Once an employee has established a right to bring a claim for unfair dismissal, employers must show:
- the reason for the dismissal; and
- why it was a potentially fair reason.
Dismissals because an employee has made a ‘protected disclosure’ – also known as ‘whistleblowing’ – will be automatically unfair. Workers who ‘blow the whistle’ are also protected from detrimental treatment, short of dismissal, for making a protected disclosure.
In general, the employer is considered the decision-maker on dismissal matters. However, the Supreme Court has previously said that, in some circumstances, an Employment Tribunal can make a decision based on other information.
The 2019 case of Royal Mail Limited v Jhuti said that the knowledge of someone other than the decision maker can be relevant. A manager may want an employee dismissed for blowing the whistle, but could use allegations of poor performance to hide their true motivations, which are taken in good faith by the dismissing manager. In cases like this, the ‘real’ reason for the dismissal will be the whistleblowing disclosures, meaning it is automatically unfair.
This month, in Kong v Gulf International Bank (UK) Limited, the Employment Appeal Tribunal has looked at the extent to which this rule applies.
The Claimant, Ms Kong, worked for Gulf International Bank. Her role required her to consider the bank’s compliance with legal and regulatory obligations.
Ms Kong produced a report and spoke to her colleagues, including Ms Harding, about her concerns around how suitable new financial products were. It was agreed that these concerns were ‘protected disclosures’ for the purpose of whistleblowing legislation.
However, Ms Harding and Ms Kong disagreed about the report, leading Ms Harding to question Ms Kong’s understanding of the relevant issue. The working relationship between the two soured, and Ms Harding complained to senior leadership about Ms Kong’s work, leading to Ms Kong’s dismissal.
The dismissal letter claimed that Ms Kong’s employment was terminated as she had failed to comply with “the standard of professional behaviour” expected by the bank. The bank explained that Ms Kong’s protected disclosures were not a factor in her dismissal and these would be included in an audit report. It was her behaviour, manner and approach with colleagues that had led to her dismissal.
Ms Kong brought several Employment Tribunal claims against the bank, including an allegation that her dismissal was automatically unfair for ‘blowing the whistle’.
An Employment Tribunal upheld Ms Kong’s claim for ordinary unfair dismissal but rejected Ms Kong’s claim that her dismissal was automatically unfair for making a protected disclosure.

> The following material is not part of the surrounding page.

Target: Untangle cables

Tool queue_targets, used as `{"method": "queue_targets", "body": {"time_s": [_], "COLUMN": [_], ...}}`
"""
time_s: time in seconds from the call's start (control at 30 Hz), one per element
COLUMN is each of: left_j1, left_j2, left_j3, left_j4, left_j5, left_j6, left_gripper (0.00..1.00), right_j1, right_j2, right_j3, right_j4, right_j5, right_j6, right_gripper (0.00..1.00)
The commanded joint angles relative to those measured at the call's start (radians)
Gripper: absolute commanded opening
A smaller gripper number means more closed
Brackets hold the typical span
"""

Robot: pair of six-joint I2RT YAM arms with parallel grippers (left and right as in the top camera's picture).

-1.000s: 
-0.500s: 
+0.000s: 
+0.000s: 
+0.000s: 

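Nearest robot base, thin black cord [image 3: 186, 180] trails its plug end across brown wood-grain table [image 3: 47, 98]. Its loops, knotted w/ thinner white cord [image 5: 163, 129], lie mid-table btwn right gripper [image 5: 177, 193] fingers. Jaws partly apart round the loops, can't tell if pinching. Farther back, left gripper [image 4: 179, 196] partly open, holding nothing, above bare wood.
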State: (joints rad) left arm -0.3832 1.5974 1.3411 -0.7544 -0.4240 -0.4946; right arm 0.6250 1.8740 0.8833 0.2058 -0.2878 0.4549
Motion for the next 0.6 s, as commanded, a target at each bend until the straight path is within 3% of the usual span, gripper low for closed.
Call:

The Employment Tribunal found that the dismissing managers had not dismissed Ms Kong because she had made protected disclosures to Ms Harding. Her dismissal was, in the eyes of the Employment Tribunal, due to her inappropriate conduct.
Ms Kong appealed.
The Employment Appeal Tribunal rejected Ms Kong’s appeal. It said there are limited circumstances in which an Employment Tribunal can look beyond a dismissing manager’s reason for dismissal.
This exception only applies if there are three features present.
1. The person whose motive for dismissal is attributed to the employer wanted the employee dismissed for a wrongful or prohibited reason e.g. for raising a protected disclosure / ‘blowing the whistle’.
2. The dismissing manager depends heavily on that individual for the facts and information on which the decision to dismiss was based.
3. The person who was manipulating the reason for dismissal was particularly involved in the investigation that led to dismissal, or was in the hierarchy of responsibility above the employee.
In Kong v Gulf International Bank (UK) Limited, none of these features applied. Although Ms Harding complained about Ms Kong’s actions to senior leadership, the decision makers were not misled. Ms Harding’s comments were just a factor in the decision to dismiss that was entirely separate from Ms Kong’s whistleblowing.
The Employment Appeal Tribunal noted that the dismissing managers were motivated by the way Ms Kong raised her concerns, and how she inappropriately shared her criticisms with Ms Harding. These aspects were clearly separate to the fact that she had actually made the protected disclosures.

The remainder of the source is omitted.